In Bangladesh, 90.39 per cent of the population is Muslim (Bangladesh Bureau of Statistics, 2013, p. 51) and, as I have demonstrated in earlier chapters, Islam plays a very important role in society and politics. It governs the relations between men and women in Bangladesh. As a result, there are difficulties with the implementation of secular human rights standards in Muslim-majority countries where most people believe that international human rights instruments reflect ‘Western’ values and norms, so they consider these as both ‘culturally and religiously alien’ (Ali, 2000, p. 246). As I noted in Chapter 3, al-Hibri (1997) argues that a secular approach will not work for the advancement of Muslim women (p. 3).
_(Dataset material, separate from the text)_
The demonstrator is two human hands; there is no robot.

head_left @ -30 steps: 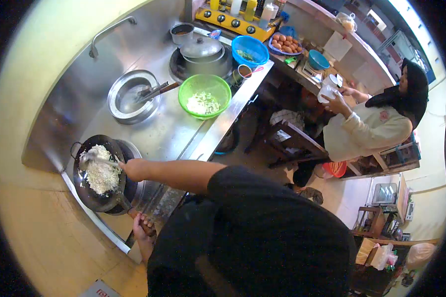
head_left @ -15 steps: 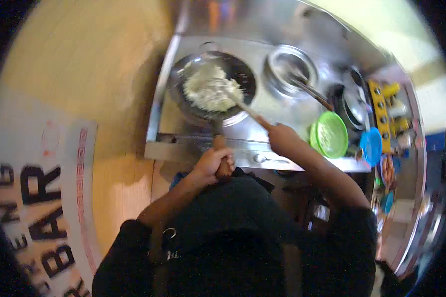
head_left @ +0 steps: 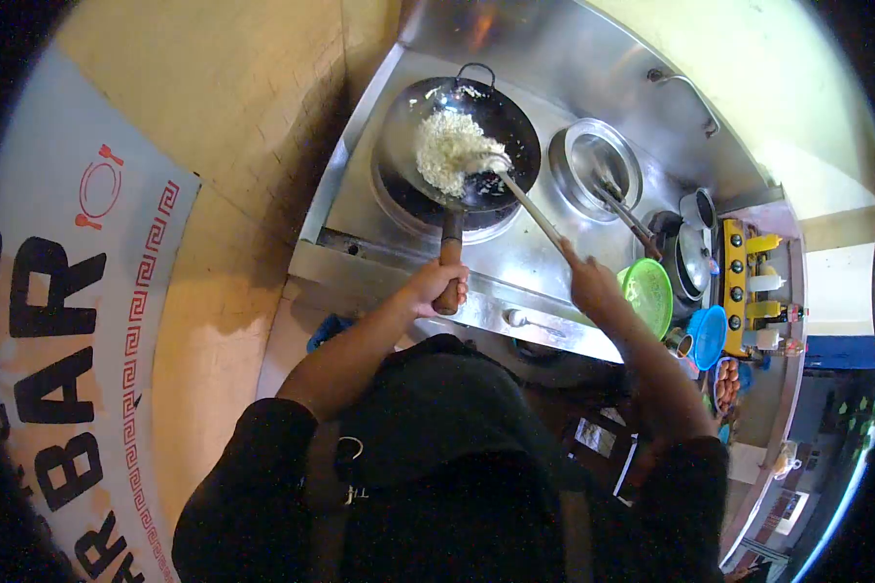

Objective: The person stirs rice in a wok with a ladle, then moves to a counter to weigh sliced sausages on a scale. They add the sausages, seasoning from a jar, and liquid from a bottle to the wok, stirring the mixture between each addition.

She writes, ‘The majority of Muslim women who are attached to their religion will not be liberated through the use of a secular approach imposed from the outside by international bodies or from above by undemocratic governments’ (al-Hibri, 1997, p. 3). Monsoor (1999, p. 2) argues that Bangladeshi women are not demanding sexual equality, freedom and liberation like some Western women:

Rather they see their roles within social contexts and would prefer gender equity within the traditional framework. Although there is some influence of idealized feminist thinking about sexual equality, women’s proper place is seen to be within the family in the wider context of Bangladeshi society.